With reference to the Shi'ah doctrine of rulership it may be pointed out that the Shi'ah believe that the choice of the successor of the Prophet (S) does not rest in the hands of the Ummah, for God Himself selects the successors of prophets.
According to them the Prophet (S) explicitly indicated his choice under the instruction of revelation that 'Ali would succeed him as the leader of Muslims. A group of the Prophet's Companions and most of his blood relations did not agree with the choice of the first caliph. But 'Ali (A) and his supporters, including 'Abbas, the Prophet's uncle, agreed to suppress their differences in order to maintain the unity of the Ummah.
At the time of the choice of the second and third caliphs also, 'Ali (A) considered himself to be the most qualified candidate for the office, but he readily cooperated with all the three caliphs despite his sharp differences, particularly with regard to the appointment of governors and the distribution of bayt al‑mal income. After `Ali (A) was compelled by the majority of the Muslim world to accept the caliphate, Mu'awiyah raised the issue of qisas of `Uthman and made it a powerful weapon for realizing his political ambitions.
Here we do not wish to dabble in this controversy, but it was at this juncture that the Muslims were divided into two fighting factions. Both were called `shi'ah', i.e. the shi'ah of `Uthman or Mu'awiyah and the shi'ah of `Ali (A). Mu'awiyah .and `Amr ibn al‑`As succeeded in dividing the supporters of 'Ali (A) into two factions at the pretext of arbitration (tahkim) by the Quran. Those who opposed arbitration separated from the ranks of `Ali's Shi'ah and were called `khawarij'.
Though after the tragedy of Karbala' no Imam of the Prophet's Family contended for the caliphate, some individuals of the family of the Prophet (S) and `Ali (A) led armed revolts against the tyrannical rule of Banu Umayyah and later Banu al‑`Abbas, and made unsuccessful attempts to establish the rule of God upon the earth. Imam' `All ibn Musa al‑Rida (A) was declared crown prince by al‑Ma'mun ibn al‑Rashid, but was poisoned later.
The Imams of the family of the Prophet (S) remained content with their work of developing Islamic sciences and providing spiritual guidance to Muslims, and did not consider time to be opportune for establishing a truly Islamic state.
Nevertheless, they were imprisoned and poisoned by the ruling families, which was an indication that they were regarded as potential threat to monarchies, as they were considered to be more qualified claimants to leadership. The common belief that the Imams were indifferent to politics is not true. Had they been neutral, what was the reason for being afraid of them?
The Shi'ah in general followed the footsteps of their Imams (A); they opposed unjust rule but supported the just rulers, and even cooperated with those whom they disliked when the cause of Islam was threatened by external forces.

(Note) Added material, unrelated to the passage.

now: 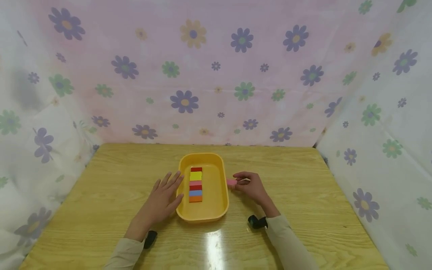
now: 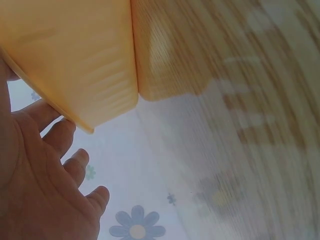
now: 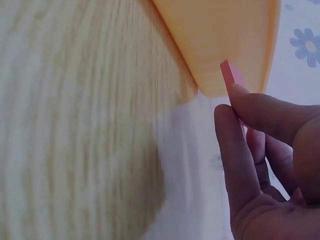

Enayet, with reference to al‑Shaykh al‑Tusi (d. 460/1068) and al‑Shaykh al‑Mufid (337‑413/949‑1022) and Ibn Idris (d. 598/1202), writes that they recommended paying of allegiance to righteous rulers (al‑sultan al‑haqq al‑`adil) irrespective of their own allegiance to any school of Islamic faith.
Practically the Shi'ah also took into consideration political exigencies of the times, but they did not make any attempt to legitimize exigencies. It is only in this sense that the Sunnis showed greater flexibility and displayed a sense of political realism as compared to the Shi'ah. Most of other generalizations made by Enayet are controvertible.
At the end of the introduction, the author says that the present Islamic resurgence, Sunni as well as Shi`i; is focused on four themes: breaking the spell of the sanctity of status quo; rejecting the corrupting realism of medieval writers; historical criticism; and salvaging the democratic and socialistic elements of the past. Of course, many eyebrows would rise at the mention of the term `socialistic', but as Enayet has discussed socialistic elements of Islamic teachings in the fourth chapter of his book, we should not be afraid of using it.
Mutahhari and some other modern but orthodox thinkers maintain that all attempts of reconciliation between Islam and socialism are futile and deviate from true Islam. And this claim is not unjustified, for the craze of incorporating new terminology in the body of any older philosophy is often an exercise in futility. However, the values cherished by modern philosophies of democracy and socialism were introduced and implemented by true Muslims many centuries before these movements came into vogue.